Matthew Rahaim
2106 4th St S
Minneapolis,
MN
55455
Professor: Global Creative Studies / Ethnomusicology
Recordings and Scholarly Publications here: https://www.ocf.berkeley.edu/~mrahaim/index.htm
Matthew Rahaim is a scholar and creative musician working in the fertile borderlands of raga, musical philosophy, and the American experimental tradition. He is a Hindustani vocalist (Gwalior gayaki), an ethnomusicologist (voice, ethnography, participation, phenomenology), an improviser (analog synthesizers, voice, improvised conduction) and a composer (new instruments, event scores, drone/dronebreaking, experimental counterpoint.) Matthew's recent creative work has appeared at the Goldstein Museum of Design, the Wakpa Triennial, Drone Not Drones, and The Great Beyond Festival.

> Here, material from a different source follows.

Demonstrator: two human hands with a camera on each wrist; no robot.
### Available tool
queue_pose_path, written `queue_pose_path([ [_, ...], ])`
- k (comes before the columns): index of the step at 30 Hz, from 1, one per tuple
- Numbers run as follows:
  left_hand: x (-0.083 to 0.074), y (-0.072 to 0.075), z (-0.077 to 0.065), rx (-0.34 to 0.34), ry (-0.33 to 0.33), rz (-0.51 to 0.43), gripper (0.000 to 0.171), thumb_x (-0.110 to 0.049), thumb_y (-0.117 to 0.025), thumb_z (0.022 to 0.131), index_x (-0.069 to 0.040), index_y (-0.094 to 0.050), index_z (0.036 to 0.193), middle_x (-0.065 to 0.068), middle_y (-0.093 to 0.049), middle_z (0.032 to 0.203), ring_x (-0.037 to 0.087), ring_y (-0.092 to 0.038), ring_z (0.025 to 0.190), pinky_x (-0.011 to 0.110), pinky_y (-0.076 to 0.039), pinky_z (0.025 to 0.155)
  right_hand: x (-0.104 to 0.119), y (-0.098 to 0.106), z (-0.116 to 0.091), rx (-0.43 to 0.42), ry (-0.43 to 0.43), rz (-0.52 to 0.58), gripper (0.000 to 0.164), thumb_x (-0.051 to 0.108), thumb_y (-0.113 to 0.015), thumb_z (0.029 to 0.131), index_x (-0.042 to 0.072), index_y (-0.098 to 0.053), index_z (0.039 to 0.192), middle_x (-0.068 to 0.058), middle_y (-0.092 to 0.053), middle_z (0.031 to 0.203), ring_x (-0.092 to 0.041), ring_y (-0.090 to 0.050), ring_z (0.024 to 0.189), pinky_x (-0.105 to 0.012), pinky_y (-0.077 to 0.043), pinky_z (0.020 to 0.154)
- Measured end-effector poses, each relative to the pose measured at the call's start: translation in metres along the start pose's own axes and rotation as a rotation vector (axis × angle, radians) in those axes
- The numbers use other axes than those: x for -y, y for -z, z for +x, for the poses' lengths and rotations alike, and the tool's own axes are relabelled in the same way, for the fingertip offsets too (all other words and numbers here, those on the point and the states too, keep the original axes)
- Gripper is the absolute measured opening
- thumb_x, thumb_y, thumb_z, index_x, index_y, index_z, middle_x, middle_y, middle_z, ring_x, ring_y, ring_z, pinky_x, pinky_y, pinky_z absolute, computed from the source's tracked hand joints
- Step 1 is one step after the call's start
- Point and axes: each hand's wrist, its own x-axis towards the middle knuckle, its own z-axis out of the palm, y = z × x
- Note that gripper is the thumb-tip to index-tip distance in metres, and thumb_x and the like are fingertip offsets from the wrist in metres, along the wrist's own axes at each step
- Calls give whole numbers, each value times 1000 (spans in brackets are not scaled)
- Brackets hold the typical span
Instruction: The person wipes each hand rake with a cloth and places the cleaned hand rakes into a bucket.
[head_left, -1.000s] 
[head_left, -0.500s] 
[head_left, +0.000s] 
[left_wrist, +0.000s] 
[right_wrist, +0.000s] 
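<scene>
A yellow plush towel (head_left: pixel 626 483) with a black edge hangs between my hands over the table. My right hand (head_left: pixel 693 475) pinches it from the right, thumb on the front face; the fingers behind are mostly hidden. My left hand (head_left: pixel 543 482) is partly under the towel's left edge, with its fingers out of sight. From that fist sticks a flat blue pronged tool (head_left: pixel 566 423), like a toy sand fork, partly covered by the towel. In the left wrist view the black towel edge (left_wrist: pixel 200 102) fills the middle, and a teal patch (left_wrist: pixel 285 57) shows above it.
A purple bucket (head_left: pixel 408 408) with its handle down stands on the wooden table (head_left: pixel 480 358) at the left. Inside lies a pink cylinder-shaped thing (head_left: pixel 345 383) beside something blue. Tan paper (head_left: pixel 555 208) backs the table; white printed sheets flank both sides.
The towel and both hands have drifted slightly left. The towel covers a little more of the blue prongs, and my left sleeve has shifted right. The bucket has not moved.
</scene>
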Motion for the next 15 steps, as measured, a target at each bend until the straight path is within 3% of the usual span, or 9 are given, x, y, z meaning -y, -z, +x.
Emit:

Matthew's ethnomusicological research focuses on Hindustani music, practices of listening, and the mysteries of voice. His book Ways of Voice: Vocal Striving and Moral Contestation in North India and Beyond (2021) is an ethnographic investigation of various traditions of voice cultivation and ethical self-work in the Hindustani vocal ecumene, from Bollywood to Qawwali to Sufi Pop. His first book, Musicking Bodies: Gesture and Voice in Hindustani Music, (2012) dealt with the tacit bodily disciplines passed down through generations of Hindustani vocalists. Both are grounded in the ethnography of performance. Recent philosophical essays include "Not Just One, Not Just Now: Voices in Relation" in the Oxford Handbook of Phenomenological Ethnomusicology and "Object, Person, Machine, or What: Practical Ontologies of Voice," in the Oxford Handbook of Voice Studies. His research and review articles have appeared in the Journal of Asian Studies, Theory in Ethnomusicology Today, World of Music, Asian Music, Yearbook for Traditional Music, Gesture, The Oxford Handbook of Voice Studies, Music and Empathy, and New Perspectives on Music and Gesture. He also is the author of the article "Music" in the Brill Encyclopedia of Hinduism.
Matthew is currently working on several projects that bridge creative music and scholarly inquiry. Between a Barrel and a Heart is a suite of pieces for new instruments built out of decommissioned police rifles by sculptor Pedram Baldari, drawing on the poetry of Faiz Ahmed Faiz and the Orphic science fiction of American novelist Samuel R. Delaney. In Neumatic Migrations, Matthew apprentices himself to a single migratory American Robin who returns to his backyard year after year, improvising on an expansive repertoire of melodic gestures. Nine Ragas is both a method book and a grounded speculative exploration of the phenomenology of raga. What Drone Consciousnesses Is Is Is explores the temporality and speculative politics of the American drone tradition through archival research and interactive analog synthesisis. Matthew is also working on a book of event scores and poetry, Improvising Relationality, experimenting with practical ways of performing togetherness and distance, in empathic intimacy and vulnerable alterity, exploring the relational play of mutual dependence and mutual freedom.
Other interests include voice studies, bhakti and Sufi poetry, the anthropology of ethics, practical ontology, Keplerian music theory, the interface of raga and maqam, practices of listening, birdsong, and speculative harmonics.
Matthew's teaching spans improvisation, scholarly research, composition, and contemplative practice. Courses include Improvising Relationality; Raga; Sonic Ecology; Hindustani Musics; What do Voices Do?; and Practices of Listening. He trained in the Gwalior lineage of raga music under his guru, Laxman Krishnarao Pandit. Other influential teachers include Jon K. Barlow, Alvin Lucier, Molly Sturges, Anthony Braxton, Veena Sahasrabuddhe, Myra Melford, Bonnie Wade, and Vasudha Dalmia. Matthew believes in the liberal arts, and he believes in going slowly.